Question

A metallic right circular cone 20cm high and whose vertical angle is ${90^ \circ }$ is cut into two parts at the middle point of its axis by a plane parallel to the base. If the frustum so obtained be drawn into a wire of diameter $\dfrac{1}{{16}}cm$ , find the length of the wire.

Answer 1

Hint: In this question remember that volume of frustum will be equal to volume of volume of wire of cylindrical shape and also remember that Volume of frustum is equal to \[\dfrac{1}{3}\pi \left( {{R^2}H - {r^2}h} \right)\] here R and r be the radius of circular ends of the frustum and H is the height of cone and h is the height of frustum.

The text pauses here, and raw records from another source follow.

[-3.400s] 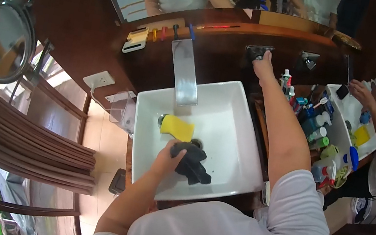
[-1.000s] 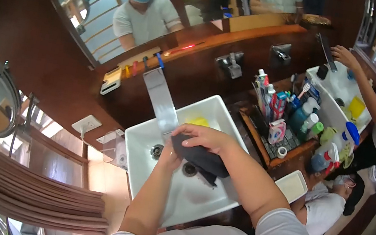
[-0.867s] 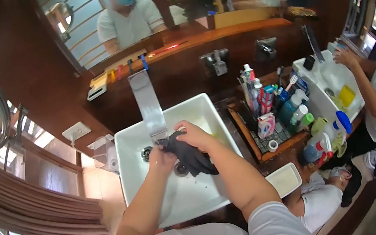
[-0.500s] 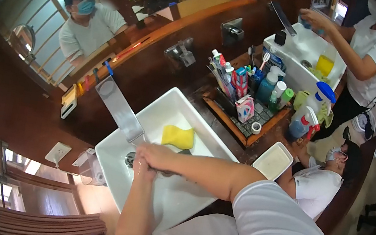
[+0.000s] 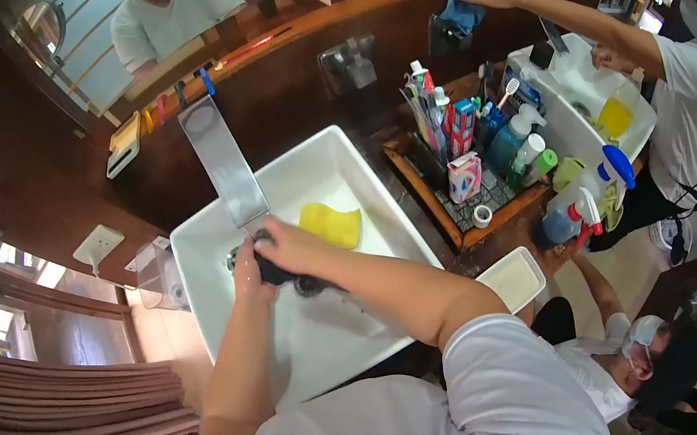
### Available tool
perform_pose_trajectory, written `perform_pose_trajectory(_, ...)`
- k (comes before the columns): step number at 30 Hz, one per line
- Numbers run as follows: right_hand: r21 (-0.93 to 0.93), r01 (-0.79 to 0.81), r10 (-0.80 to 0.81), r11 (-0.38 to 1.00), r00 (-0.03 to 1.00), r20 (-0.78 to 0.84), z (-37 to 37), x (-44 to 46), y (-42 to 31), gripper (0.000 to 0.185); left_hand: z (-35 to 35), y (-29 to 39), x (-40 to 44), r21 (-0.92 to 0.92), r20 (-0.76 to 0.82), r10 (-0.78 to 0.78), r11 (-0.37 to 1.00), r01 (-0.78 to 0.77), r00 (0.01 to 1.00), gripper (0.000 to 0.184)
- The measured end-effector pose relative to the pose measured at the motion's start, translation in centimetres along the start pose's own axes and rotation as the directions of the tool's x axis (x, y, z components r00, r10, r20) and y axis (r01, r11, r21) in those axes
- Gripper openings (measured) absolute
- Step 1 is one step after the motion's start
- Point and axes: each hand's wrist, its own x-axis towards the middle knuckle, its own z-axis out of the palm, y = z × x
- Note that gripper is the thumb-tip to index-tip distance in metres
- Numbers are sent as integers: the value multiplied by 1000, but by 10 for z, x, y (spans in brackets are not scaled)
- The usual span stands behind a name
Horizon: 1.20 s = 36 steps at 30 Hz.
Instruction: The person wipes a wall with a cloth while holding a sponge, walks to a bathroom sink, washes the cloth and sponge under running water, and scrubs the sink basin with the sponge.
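Note:
Both of my hands are together at the end of the metal faucet (image 5: 223,160), over the white sink (image 5: 321,348). My left hand (image 5: 252,273) is closed on one side of a dark cloth (image 5: 272,272). My right hand (image 5: 285,247) grips the same cloth from above, its fingers wrapped round it. Part of the cloth hangs below the hands near the drain. A yellow sponge (image 5: 330,225) lies in the sink, just behind my right forearm.
Right of the sink stands a wooden tray (image 5: 426,199) with toothpaste, brushes and several bottles. A white dish (image 5: 512,279) and spray bottles (image 5: 564,220) are near it. One person reaches toward the wall with a blue cloth (image 5: 464,14) beside a second sink (image 5: 566,93); another crouches lower right.
My hands have kept to the faucet's end, and more of the dark cloth shows between them. The standing co-worker's arm has stretched left to the wall with a blue cloth.

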Motion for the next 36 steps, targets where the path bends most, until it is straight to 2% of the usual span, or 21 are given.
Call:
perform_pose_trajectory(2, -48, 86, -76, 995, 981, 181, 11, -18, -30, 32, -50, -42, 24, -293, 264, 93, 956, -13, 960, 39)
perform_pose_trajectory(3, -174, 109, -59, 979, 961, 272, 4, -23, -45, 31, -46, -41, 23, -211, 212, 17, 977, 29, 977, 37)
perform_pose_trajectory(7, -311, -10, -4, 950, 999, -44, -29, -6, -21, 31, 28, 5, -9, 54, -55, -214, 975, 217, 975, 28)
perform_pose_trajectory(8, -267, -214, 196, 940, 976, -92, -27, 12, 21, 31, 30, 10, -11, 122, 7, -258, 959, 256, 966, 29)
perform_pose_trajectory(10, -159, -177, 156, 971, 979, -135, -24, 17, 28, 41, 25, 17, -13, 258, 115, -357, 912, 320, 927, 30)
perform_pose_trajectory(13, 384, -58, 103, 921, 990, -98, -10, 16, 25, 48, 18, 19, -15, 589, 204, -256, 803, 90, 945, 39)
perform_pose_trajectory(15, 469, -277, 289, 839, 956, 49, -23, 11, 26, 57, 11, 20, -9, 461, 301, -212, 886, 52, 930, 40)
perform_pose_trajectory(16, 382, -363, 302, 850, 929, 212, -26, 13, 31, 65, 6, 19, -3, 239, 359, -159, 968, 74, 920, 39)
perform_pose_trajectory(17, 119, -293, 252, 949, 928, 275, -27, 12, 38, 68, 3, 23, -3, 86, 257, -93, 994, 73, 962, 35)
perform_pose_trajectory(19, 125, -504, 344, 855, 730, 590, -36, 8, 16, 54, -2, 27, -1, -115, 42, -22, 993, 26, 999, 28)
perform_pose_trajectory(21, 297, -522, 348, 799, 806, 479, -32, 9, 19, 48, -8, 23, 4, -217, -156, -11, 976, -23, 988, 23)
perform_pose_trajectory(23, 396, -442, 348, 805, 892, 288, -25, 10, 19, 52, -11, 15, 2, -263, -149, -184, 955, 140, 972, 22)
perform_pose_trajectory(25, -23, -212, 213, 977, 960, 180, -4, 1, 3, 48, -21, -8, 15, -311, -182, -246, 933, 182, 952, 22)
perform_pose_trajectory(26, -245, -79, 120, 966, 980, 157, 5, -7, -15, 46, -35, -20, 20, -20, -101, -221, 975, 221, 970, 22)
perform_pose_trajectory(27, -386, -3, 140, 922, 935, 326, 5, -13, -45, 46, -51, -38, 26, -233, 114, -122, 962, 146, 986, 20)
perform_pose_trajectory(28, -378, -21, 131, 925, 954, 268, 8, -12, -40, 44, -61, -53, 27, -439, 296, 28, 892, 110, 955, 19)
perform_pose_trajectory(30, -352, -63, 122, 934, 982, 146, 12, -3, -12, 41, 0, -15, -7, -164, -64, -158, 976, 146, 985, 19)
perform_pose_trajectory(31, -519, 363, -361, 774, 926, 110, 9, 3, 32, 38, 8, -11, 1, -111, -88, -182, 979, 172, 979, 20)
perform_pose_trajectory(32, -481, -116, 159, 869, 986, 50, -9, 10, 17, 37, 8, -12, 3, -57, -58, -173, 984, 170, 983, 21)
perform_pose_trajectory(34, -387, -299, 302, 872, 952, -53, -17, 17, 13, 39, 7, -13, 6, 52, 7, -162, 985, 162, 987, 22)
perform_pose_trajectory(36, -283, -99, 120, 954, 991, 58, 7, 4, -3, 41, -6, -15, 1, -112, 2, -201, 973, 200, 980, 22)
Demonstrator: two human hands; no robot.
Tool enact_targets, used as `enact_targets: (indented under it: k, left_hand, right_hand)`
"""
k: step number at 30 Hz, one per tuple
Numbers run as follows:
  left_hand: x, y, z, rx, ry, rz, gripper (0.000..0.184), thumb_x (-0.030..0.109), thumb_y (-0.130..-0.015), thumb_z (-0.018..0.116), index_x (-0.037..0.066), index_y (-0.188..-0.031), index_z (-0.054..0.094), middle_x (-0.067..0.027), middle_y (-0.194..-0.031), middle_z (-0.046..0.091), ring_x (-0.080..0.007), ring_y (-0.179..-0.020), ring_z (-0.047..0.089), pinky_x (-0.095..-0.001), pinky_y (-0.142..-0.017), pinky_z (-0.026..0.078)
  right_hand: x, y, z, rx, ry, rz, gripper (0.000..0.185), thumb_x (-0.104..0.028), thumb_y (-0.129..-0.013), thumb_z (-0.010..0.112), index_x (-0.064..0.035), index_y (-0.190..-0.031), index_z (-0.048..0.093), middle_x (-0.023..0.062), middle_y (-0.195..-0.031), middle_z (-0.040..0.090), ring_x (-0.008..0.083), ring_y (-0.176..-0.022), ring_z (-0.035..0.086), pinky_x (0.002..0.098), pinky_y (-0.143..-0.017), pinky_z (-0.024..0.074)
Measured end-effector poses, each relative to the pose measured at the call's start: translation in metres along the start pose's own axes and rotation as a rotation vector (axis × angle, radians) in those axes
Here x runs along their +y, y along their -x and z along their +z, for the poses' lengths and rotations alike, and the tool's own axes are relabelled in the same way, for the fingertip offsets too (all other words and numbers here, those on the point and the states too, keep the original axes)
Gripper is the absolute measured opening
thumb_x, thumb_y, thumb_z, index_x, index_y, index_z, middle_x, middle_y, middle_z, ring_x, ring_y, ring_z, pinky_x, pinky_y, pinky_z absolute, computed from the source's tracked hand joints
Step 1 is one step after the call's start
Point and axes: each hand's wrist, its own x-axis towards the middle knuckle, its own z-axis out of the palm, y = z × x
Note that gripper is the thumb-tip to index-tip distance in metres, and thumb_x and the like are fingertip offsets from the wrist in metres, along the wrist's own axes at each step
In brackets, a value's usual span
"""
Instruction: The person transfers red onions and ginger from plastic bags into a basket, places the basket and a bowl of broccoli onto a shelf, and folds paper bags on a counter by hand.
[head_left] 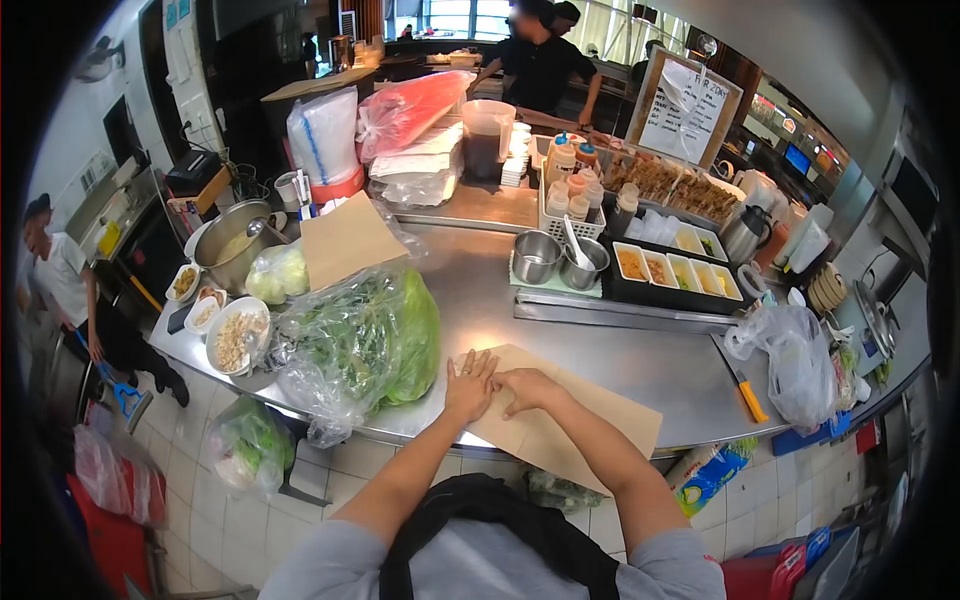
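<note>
A sheet of brown paper (590, 418) lies over the front edge of the steel counter, its near part hanging past the edge. My left hand (471, 386) lies flat on its left end, fingers stretched out. Close beside it, my right hand (530, 390) rests on the paper with fingers bent and the thumb apart; its fingertips almost touch my left fingers. Just left of my hands is a clear plastic bag of leafy greens (345, 340), with a large green lettuce leaf (412, 340) along its side. Another brown paper sheet (352, 240) lies behind the bag.
An orange-handled knife (745, 388) and a plastic bag (795, 360) lie on the right. Behind stand metal cups (537, 257), sauce bottles (572, 185) and a black tray of food containers (680, 270). A bowl of chopped food (238, 335) and a pot (235, 245) are left. Other people stand farther away.
</note>
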Motion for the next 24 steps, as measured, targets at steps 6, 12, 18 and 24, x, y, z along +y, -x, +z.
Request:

Complete step-by-step answer:
According to the given question we have to find the length of the wire made from Frustum so first we will find the volume of frustum
Let OCD take as the solid metallic right circular cone with height 20 cm. now suppose this cone is cut by a plane parallel to its base of point Q such that OQ = PQ

Let R and r be the radius of circular ends of the frustum CDBA
OP = 20cm, PD = R, OQ = 10cm, QB = r
Now in right-triangle OPD we know that $\angle POD = {45^ \circ }$
Snice we know that $\tan \theta = \dfrac{{base}}{{perpendicular}}$
Therefore, $\tan {45^ \circ } = \dfrac{{PD}}{{OP}} = \dfrac{R}{{20}}$ $\left( {\because \tan {{45}^ \circ } = 1} \right)$
So, R = 20cm
Now in triangle OQB we know that $\angle QOB = {45^ \circ }$
Therefore, $\tan {45^ \circ } = \dfrac{{QB}}{{OQ}} = \dfrac{r}{{10}},r = 10cm$
So, r = 10 cm
According to the question Volume of frustum = volume of wire (cylindrical shape)
Since, Volume of frustum = \[\dfrac{1}{3}\pi \left( {{R^2}H - {r^2}h} \right)\]And volume of cylinder = \[\pi {\left( {r'} \right)^2}l\] and r’ of wire = $\dfrac{1}{{32}}cm$
\[\dfrac{1}{3}\pi \left( {{R^2}H - {r^2}h} \right) = \pi {\left( {r'} \right)^2}l\]
Substituting the values in the above equation we get
\[\dfrac{1}{3}\left( {{{\left( {20} \right)}^2} \times 20 - {{\left( {10} \right)}^2} \times 10} \right) = {\left( {\dfrac{1}{{32}}} \right)^2}l\]
\[\dfrac{1}{3}\left( {400 \times 20 - 100 \times 10} \right) = \dfrac{1}{{1024}}l\]
\[l = \dfrac{{7000 \times 32 \times 32}}{3} = 2389333.33cm\]
Therefore, the length of the wire will be 2389333.33 cm

Note: The trick behind the above question was the concept equilibrium let discuss how this concept was responsible for the outcome of the solution. So, as first we used the concept of equilibrium as we knew that wire is made of solid frustum so, remember that whenever we change the shape without losing any material then the volume of initial shape is equal to the volume of final shape of material but when we change the shape the dimensions change. So, using this concept it made easy for us to find the length of wire.